__EXERCISE__: Leave out the images; return the rest of the data exactly.

<<<<

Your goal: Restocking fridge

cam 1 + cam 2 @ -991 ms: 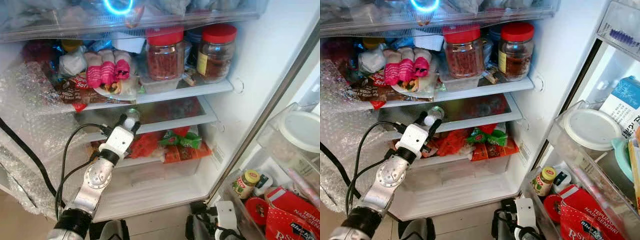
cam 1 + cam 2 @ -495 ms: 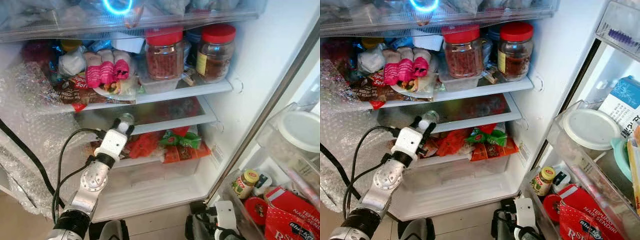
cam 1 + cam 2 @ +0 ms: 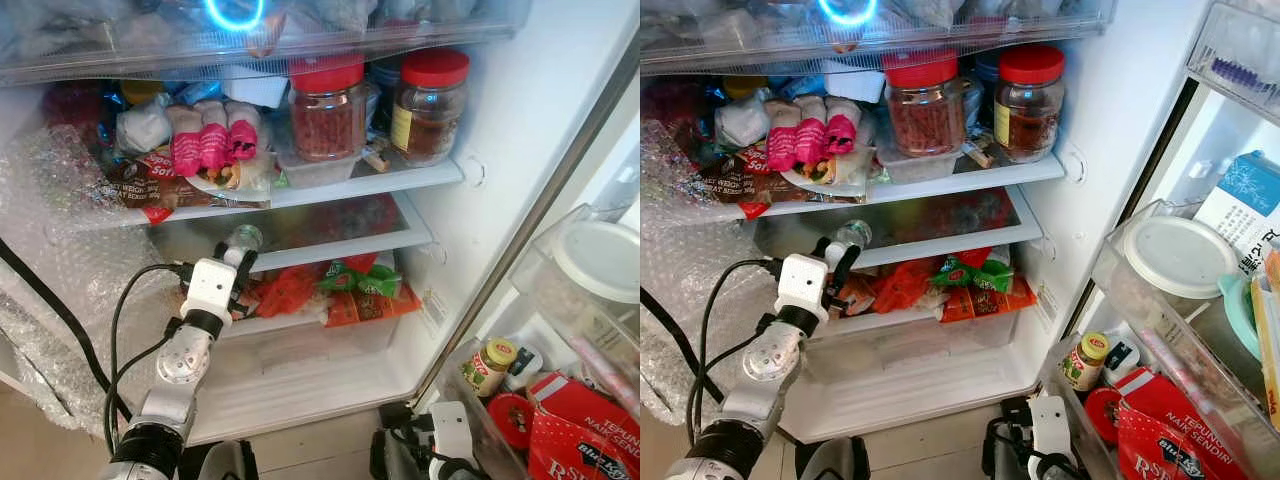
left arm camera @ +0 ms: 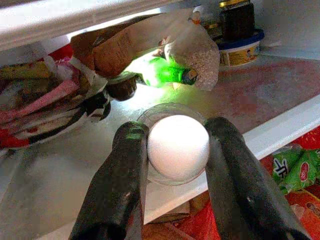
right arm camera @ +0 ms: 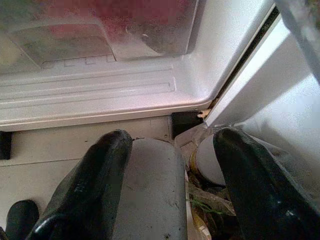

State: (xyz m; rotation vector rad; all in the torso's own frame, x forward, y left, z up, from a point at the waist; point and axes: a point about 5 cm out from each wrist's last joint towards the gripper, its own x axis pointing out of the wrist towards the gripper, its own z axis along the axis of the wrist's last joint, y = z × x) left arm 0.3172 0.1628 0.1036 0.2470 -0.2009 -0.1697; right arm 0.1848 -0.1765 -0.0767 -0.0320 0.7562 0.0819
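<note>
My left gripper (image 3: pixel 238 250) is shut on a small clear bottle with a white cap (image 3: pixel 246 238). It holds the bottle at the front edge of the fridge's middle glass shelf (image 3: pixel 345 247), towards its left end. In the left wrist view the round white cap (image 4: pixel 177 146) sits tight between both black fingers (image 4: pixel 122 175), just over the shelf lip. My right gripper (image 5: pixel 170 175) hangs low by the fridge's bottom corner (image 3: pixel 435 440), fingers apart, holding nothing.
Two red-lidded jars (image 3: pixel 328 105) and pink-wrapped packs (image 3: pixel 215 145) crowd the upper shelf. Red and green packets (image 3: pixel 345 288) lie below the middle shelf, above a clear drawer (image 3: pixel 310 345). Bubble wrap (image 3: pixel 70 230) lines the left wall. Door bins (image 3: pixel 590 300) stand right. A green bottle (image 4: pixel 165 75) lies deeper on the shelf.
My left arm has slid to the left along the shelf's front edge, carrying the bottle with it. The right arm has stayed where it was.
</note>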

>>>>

__RESPONSE TO THIS EXERCISE__:
Your goal: Restocking fridge

cam 1 + cam 2 @ -991 ms: 
cam 1 + cam 2 @ -495 ms: 
cam 1 + cam 2 @ +0 ms: 
left arm camera @ +0 ms: 
right arm camera @ +0 ms: 

State: (xyz m; rotation vector rad; all in the torso's own frame, x forward, y left, z up, from a point at the waist; point and axes: a point about 5 cm out from each wrist's last joint towards the gripper, its own x axis pointing out of the wrist towards the gripper, its own z axis along the axis of the wrist's last joint, y = z × x) left arm 0.3172 0.1628 0.1036 0.2470 -0.2009 -0.1697; right arm 0.1848 -0.1765 -0.0767 -0.0320 0.7562 0.0819
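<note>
My left gripper (image 3: pixel 238 250) is shut on a small clear bottle with a white cap (image 3: pixel 246 238). It holds the bottle at the front edge of the fridge's middle glass shelf (image 3: pixel 345 247), towards its left end. In the left wrist view the round white cap (image 4: pixel 177 146) sits tight between both black fingers (image 4: pixel 122 175), just over the shelf lip. My right gripper (image 5: pixel 170 175) hangs low by the fridge's bottom corner (image 3: pixel 435 440), fingers apart, holding nothing.
Two red-lidded jars (image 3: pixel 328 105) and pink-wrapped packs (image 3: pixel 215 145) crowd the upper shelf. Red and green packets (image 3: pixel 345 288) lie below the middle shelf, above a clear drawer (image 3: pixel 310 345). Bubble wrap (image 3: pixel 70 230) lines the left wall. Door bins (image 3: pixel 590 300) stand right. A green bottle (image 4: pixel 165 75) lies deeper on the shelf.
My left arm has slid to the left along the shelf's front edge, carrying the bottle with it. The right arm has stayed where it was.
</note>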

No part of the exercise remains unanswered.